The relevancy of technology and underwater archaeology

The ability of human beings to work in an underwater environment has obviously improved pretty dramatically in the last few decades, and our ability to find the wrecks of vessels like the Titanic in thousands of feet of water many decades later is pretty amazing when you think about it.

But there is still a long way to go when it comes to underwater searches.  The problems with locating that missing Malaysian Air flight immediately come to mind, but there have been a few other examples lately that make me wonder what the hell we are doing wrong and what we could do to improve.

We seem to have a widespread problem of not finding people in (relatively) shallow waters like lakes, ponds, rivers, and creeks.
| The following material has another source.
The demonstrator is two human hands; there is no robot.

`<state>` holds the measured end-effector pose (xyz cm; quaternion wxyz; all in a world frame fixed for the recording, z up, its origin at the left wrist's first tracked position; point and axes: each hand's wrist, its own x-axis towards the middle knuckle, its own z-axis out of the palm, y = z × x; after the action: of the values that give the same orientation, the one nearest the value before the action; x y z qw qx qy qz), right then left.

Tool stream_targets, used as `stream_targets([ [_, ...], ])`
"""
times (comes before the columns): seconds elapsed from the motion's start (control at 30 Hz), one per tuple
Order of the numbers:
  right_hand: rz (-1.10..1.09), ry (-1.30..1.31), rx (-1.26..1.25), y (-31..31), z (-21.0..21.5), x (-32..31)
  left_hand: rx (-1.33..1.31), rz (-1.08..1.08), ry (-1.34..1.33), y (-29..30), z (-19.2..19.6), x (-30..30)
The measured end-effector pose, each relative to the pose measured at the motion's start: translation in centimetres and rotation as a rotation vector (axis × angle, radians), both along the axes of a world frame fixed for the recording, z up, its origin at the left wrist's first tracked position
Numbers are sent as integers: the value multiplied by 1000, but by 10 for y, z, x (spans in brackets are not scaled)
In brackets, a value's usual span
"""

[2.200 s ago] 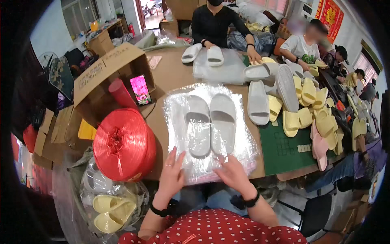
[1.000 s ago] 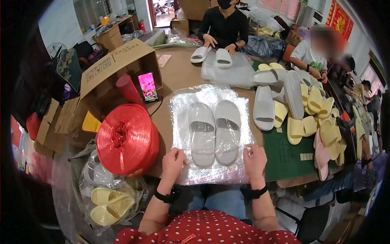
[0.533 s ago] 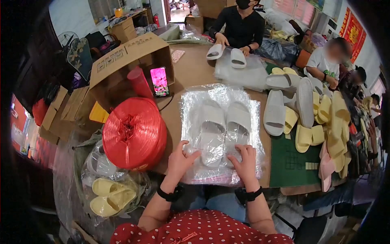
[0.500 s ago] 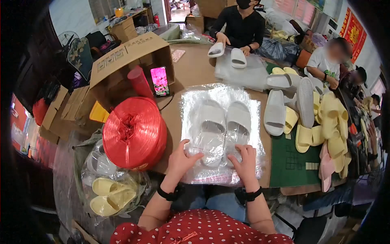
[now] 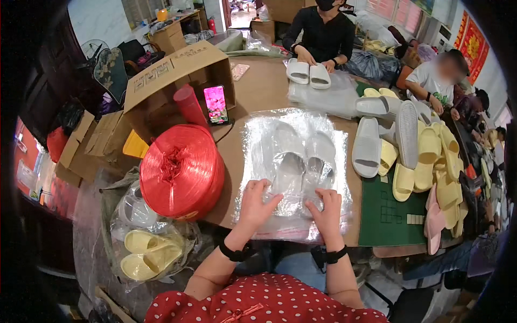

The thing that really got my attention was this:  two vehicles were discovered next to each other in a shallow lake in Oklahoma, and soon after a similar situation in a creek in South Dakota, where low water levels revealed an upside-down car.  Foul play is not suspected in any of these cases, but it is astonishing that suddenly eight people who had been missing for decades are now accounted for, and almost entirely by accident.

It makes me wonder how many more cases like these are out there, where missing persons are right there, still in the water, after all these years.  We just have to look for them more carefully.  How many times were these areas searched, and then passed by because there was nothing obvious like floating debris or something sticking out of the water?

It’s just that it seems to me all of these families could have had closure a long time ago, had the searches been more careful, or if there were better ways to search underwater in areas where visibility is severely limited.  What would be better?  Sonar maybe?  Perhaps a combination of some sort of cheap, efficient underwater RPV and better sonar?  I know, I know, budgets are always a factor, but how much better would it be to be able to efficiently search for vehicles like this, or for that matter recover items underwater that were purposely thrown in to hide them (guns come to mind immediately) rather than spend police budgets on fruitless searches or cold cases that last for years?  Hell, the reason those cars were found in Oklahoma was because a state police unit was trying out its new sonar.

It makes me think that there has to be a better way.